バルザーク、初めての布告
結月の部屋の椅子に、バルザークが座っていた。
黒の軍服に深紅のマント。背筋を寸分も崩さず、まるで王の間にいるかのような威圧感を放っている。
「……ほんとにその格好でやるんだ?」
結月の問いかけに、彼は当然のように頷いた。
「“姿”は言葉以上に力を持つ。軽装で語るわけにはいかん」
「いや、今の格好でもだいぶ怖いんだけど……」
どう見ても“勇気を出して初配信に挑戦する初心者”の姿じゃない。完全に征服者。
スマホと簡易の三脚を前に置きながら、結月は台本を手渡した。
「とりあえず、始まったら“自己紹介”してね。“こんにちは”とか“今日は見てくれてありがとう”とか、基本そういう感じで……」
「挨拶か。承知した。“臣民ども、よくぞ我が演説を聞くため集った”――」
「はいダメ!! 完全に支配者の演説!!」
「……貴様、我の統治力に疑念があるのか?」
「疑念しかないわ!」
声を荒げながらも、結月は配信アプリを立ち上げ、カメラ位置を調整した。
どう見ても不安しかないスタート。だが、もう止められそうになかった。
画面にはカウントダウンが表示される。
10、9、8……
結月の心臓がじわじわと高鳴る中、ゼロの表示と共に画面が切り替わった。
そこに映ったのは、漆黒の軍服と赤いマントをまとった青年――バルザーク。
カメラをまっすぐに見据え、低く響く声を放った。
「――聞け。民草ども」
部屋の空気が一瞬だけ凍りつく。
……が、画面右下に表示された“視聴者数”は『1』。結月が見ている自分のスマホだった。
「……誰も見てないけど」
ぼそっと呟くと、彼は平然と返してきた。
「構わん。最初に聞く者が一人でもいれば、それは“布告”だ」
言葉の意味はともかく、その表情だけはやけに堂々としていた。
「我が名はバルザーク・ヴァルト=ヘルフェン。魔王軍第四実行部隊総帥にして、魔王様の忠義の剣――」
そのまま演説めいた語りを続ける彼の背後で、結月のスマホに“視聴者数 2”の表示が浮かぶ。
(えっ、誰か見てる……?)
コメントが一つ、ぽつりと流れた。
《なんだこれ》
続いてさらにもう一つ。
《え、誰?》《コスプレ?》
結月は思わず画面を覗き込み、小さく声を漏らす。
「……なんか、ちょっとずつ集まってきてる……?」
「もう一度言おう。我が名は――」
バルザークの声にかぶせるように、コメントが次々と流れ始めた。
《中二病すぎ》《なにこの人》《キャラ徹底してるのすご》
《え、顔めっちゃよくない?》《何かでやってる企画か?》
視聴者数が3、7、12と、じわじわと伸びていく。
結月は戸惑いながらも、彼の話す言葉に耳を傾けた。
「この世界に、我が主の姿は未だ見えぬ。だが、それを理由に、我が歩みを止めることはない。

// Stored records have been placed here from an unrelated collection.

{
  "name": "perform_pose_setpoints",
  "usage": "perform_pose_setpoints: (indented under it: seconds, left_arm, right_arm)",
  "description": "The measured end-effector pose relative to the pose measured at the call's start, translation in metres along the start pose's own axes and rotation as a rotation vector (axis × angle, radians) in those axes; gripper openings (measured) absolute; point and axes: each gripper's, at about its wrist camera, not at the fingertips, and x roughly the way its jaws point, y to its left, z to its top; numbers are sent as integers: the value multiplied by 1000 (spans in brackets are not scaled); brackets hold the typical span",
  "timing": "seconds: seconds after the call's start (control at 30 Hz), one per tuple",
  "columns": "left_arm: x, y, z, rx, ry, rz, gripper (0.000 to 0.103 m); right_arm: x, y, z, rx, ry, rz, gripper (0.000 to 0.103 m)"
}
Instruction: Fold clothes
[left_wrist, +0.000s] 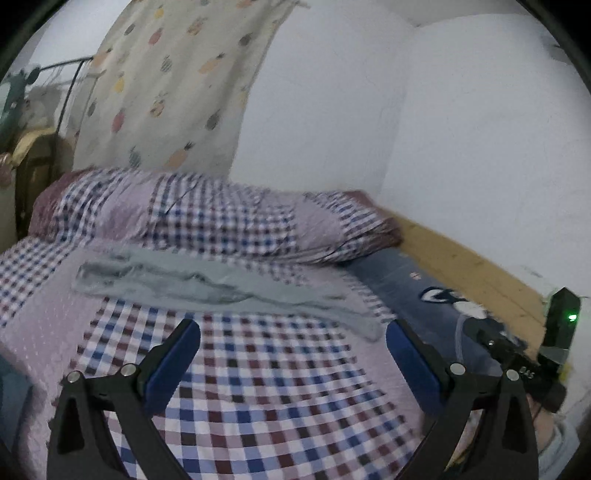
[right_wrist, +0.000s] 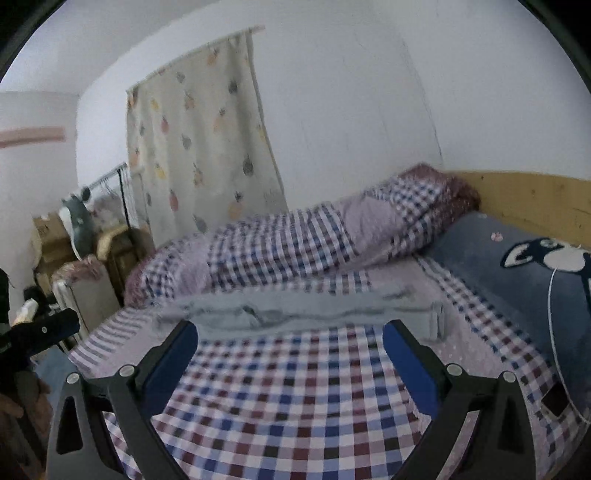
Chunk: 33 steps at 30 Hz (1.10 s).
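Observation:
A pale grey garment (left_wrist: 207, 284) lies folded into a long narrow strip across the checked bedspread (left_wrist: 258, 387), just in front of the rolled quilt. My left gripper (left_wrist: 293, 332) hovers over the bedspread short of the strip, open, with nothing between its blue pads (left_wrist: 177, 362). In the right wrist view the same grey garment (right_wrist: 314, 310) stretches across beyond my right gripper (right_wrist: 290, 332), which is open wide and empty, its blue pads (right_wrist: 410, 365) apart. The right gripper's body (left_wrist: 517, 354) shows at the left view's right edge.
A rolled checked quilt (left_wrist: 207, 218) lies behind the garment. A dark blue blanket with a cartoon figure (right_wrist: 517, 266) covers the bed's right side, by a wooden headboard (right_wrist: 524, 195). A pineapple-print curtain (right_wrist: 199, 147) hangs behind; boxes and clutter (right_wrist: 59, 251) stand left of the bed.

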Motion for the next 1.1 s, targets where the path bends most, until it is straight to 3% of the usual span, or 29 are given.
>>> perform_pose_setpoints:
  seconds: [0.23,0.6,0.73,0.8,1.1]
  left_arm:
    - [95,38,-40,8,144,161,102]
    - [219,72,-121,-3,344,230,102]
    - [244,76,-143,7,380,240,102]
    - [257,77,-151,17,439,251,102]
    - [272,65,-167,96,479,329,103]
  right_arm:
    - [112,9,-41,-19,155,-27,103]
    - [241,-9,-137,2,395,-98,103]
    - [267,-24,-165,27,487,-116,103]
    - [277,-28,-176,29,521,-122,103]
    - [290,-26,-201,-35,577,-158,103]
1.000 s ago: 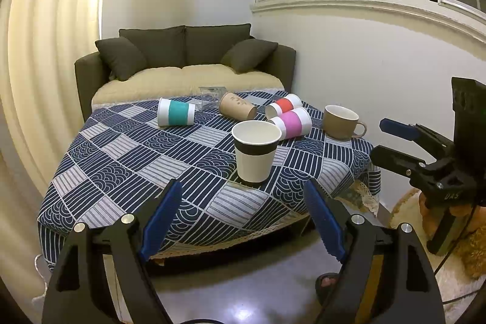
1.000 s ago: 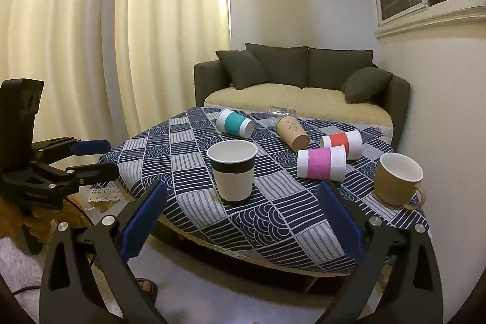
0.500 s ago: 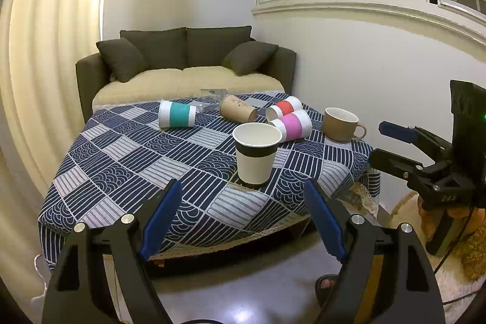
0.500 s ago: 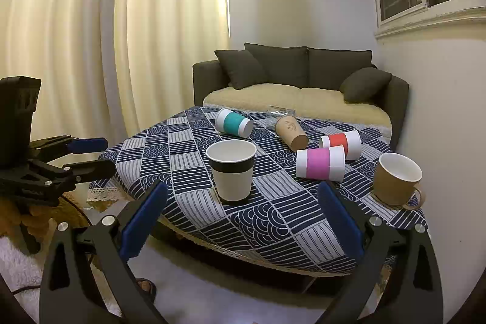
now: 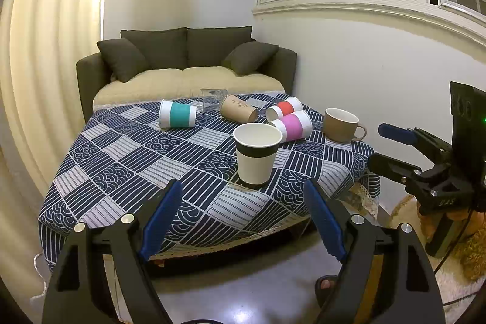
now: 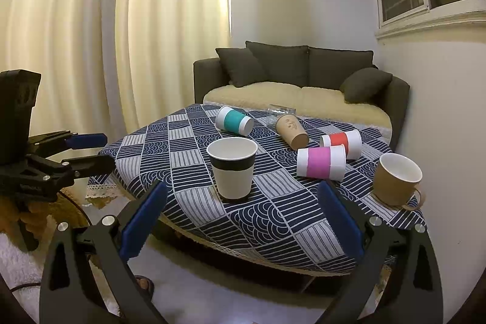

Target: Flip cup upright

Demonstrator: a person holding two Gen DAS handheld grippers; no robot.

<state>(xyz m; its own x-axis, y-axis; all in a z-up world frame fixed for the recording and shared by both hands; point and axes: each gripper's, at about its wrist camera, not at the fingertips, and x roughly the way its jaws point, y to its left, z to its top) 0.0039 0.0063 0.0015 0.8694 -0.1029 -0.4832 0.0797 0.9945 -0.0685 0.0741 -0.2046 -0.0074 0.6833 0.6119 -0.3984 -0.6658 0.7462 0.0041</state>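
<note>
A white paper cup with a black band (image 5: 257,153) stands upright near the table's front edge; it also shows in the right wrist view (image 6: 232,167). Cups lie on their sides behind it: teal-banded (image 5: 177,118), plain brown (image 5: 238,109), red-banded (image 5: 284,108) and pink-banded (image 5: 291,126). A clear glass (image 5: 213,97) lies on its side at the back. My left gripper (image 5: 243,213) is open and empty, short of the table. My right gripper (image 6: 241,210) is open and empty, also short of the table.
A brown mug (image 5: 340,125) stands upright at the table's right edge. The table has a blue patterned cloth (image 5: 127,160). A dark sofa (image 5: 185,63) stands behind it, curtains (image 6: 91,35) to the left, a wall (image 5: 379,56) to the right.
Both grippers have drifted slightly; the view of the table shifts a little. No cup has moved.
</note>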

いつ現れるかもわからぬ“理想”を信じて、今この瞬間を進む――それが、我が誇りだ
お前はどうだ? 目を背け、声を飲み込み、諦めることに慣れていないか?
それでもまだ、心のどこかで何かを変えたいと願うなら――その手を、我に預けよ」
結月は息を呑んだ。
声の調子も、表情も、どこまでも真っ直ぐで――ふざけている様子は、微塵もない。
コメント欄の雰囲気も、いつの間にか変わっていた。
《ちょっと変な人だけど良いこと言ってない?》
《なにこの配信、クセになる》《落ち着いた声が刺さる》
《なんか、聞いちゃう》《え、普通に応援したくなってきたんだけど》
視聴者数はついに30人を超え、コメントも止まらなくなっていた。
結月は、スマホの画面からそっと視線を外した。
(……この人、ほんとに“異世界の貴族”なのかも)
誰にも知られぬ部屋の中で、誰にも知られていなかった存在が、静かに世界へ向けて布告を始めていた。